Why do so many people hate US airports? (2015) - otoolep
http://www.bbc.com/news/magazine-34704775
======
ThenAsNow
The article cites various aviation consultants and airport authorities as
pointing out funding and regulation issues that limit the ability to make
improvements. Fair enough. But there are so many ways the experience could be
made better without significant expenditure.

\- Empower airport personnel to care about the airport in the same way we do
national monuments, etc. Changi, etc., want to wow foreign visitors.

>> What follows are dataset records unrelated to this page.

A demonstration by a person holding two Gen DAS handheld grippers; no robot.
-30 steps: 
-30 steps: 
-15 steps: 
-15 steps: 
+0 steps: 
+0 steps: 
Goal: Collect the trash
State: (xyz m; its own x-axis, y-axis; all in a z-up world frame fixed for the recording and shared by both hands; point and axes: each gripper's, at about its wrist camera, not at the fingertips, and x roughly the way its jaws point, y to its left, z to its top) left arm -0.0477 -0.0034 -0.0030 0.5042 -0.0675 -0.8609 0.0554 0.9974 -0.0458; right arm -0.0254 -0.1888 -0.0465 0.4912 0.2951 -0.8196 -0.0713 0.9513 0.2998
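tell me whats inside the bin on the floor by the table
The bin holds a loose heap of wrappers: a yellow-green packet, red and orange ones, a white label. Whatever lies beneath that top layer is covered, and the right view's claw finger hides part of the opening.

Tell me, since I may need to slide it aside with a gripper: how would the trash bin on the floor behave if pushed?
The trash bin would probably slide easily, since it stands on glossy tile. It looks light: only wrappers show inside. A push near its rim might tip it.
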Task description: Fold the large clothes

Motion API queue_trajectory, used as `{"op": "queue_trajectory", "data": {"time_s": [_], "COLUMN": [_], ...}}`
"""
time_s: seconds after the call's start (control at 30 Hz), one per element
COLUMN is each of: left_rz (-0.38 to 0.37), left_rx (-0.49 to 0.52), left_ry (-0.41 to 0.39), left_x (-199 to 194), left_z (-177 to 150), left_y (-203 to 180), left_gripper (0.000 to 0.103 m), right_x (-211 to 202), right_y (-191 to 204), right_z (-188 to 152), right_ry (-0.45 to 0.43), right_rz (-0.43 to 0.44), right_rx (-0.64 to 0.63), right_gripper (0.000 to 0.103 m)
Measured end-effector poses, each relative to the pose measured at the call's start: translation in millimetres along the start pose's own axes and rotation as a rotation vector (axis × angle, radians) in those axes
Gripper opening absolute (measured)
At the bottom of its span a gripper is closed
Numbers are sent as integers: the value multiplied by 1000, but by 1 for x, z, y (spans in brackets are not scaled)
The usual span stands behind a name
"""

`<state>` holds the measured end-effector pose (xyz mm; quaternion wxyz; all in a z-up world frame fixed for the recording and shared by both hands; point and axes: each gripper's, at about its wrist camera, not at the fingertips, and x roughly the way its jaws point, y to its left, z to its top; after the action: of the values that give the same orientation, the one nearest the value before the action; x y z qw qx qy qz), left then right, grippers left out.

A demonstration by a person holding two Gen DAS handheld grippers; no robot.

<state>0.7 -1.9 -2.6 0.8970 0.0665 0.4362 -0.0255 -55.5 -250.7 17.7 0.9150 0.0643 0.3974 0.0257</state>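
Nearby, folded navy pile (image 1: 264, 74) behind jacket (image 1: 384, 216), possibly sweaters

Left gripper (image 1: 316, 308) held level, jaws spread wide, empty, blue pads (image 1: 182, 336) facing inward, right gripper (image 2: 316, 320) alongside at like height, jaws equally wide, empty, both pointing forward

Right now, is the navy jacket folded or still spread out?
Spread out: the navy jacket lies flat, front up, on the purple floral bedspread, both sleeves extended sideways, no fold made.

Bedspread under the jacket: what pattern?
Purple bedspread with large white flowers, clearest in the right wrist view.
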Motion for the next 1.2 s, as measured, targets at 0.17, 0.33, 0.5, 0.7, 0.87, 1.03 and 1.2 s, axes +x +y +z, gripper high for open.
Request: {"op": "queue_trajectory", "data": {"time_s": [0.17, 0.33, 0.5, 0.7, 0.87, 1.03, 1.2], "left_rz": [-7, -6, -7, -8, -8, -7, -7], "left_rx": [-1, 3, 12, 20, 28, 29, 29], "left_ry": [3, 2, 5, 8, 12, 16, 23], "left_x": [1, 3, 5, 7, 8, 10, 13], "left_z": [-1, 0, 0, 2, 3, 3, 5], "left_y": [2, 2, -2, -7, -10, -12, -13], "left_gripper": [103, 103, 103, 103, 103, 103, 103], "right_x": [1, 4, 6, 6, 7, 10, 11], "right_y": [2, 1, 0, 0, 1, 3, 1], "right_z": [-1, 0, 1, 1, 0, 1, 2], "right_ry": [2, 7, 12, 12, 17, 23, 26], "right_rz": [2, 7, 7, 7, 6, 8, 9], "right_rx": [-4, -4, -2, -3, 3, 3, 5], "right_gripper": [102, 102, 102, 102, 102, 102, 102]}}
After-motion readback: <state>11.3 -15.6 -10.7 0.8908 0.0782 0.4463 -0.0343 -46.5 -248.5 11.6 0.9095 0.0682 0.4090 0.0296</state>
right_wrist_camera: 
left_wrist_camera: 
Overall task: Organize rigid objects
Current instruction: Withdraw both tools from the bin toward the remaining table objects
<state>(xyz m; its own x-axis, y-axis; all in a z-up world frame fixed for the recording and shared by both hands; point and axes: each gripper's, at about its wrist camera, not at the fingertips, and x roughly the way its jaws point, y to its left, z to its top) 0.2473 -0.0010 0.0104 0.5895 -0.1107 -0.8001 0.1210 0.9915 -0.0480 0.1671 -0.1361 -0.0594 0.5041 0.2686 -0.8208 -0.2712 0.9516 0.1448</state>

We should
have the same mindset.

\- Completely streamline and eliminate to maximum feasible extent the
omnipresent "security announcements". The infuriatingly grating and
condescending messages that begin with "The Transportation Security
Administration..." at airports like DCA are somewhere between rage-inducing
and dehumanizing.

\- Patrick Smith (quoted in the article) has long campaigned against the
incredibly loud airport TVs blaring CNN or somesuch, and fortunately, some
airports seem to be listening. The rest should as well.

\- Seats whose primary purpose is to prevent anyone sleeping there also have
the side effect of being quite uncomfortable. Is the sleeping people issue
such a big deal that all passengers who want to sit have to pay the price?

There has to be a ton of low-hanging fruit like this which is probably why the
U.S. airport experience is so detested - it's a sign of so much negligence
that such relatively easy and inexpensive measures are not taken.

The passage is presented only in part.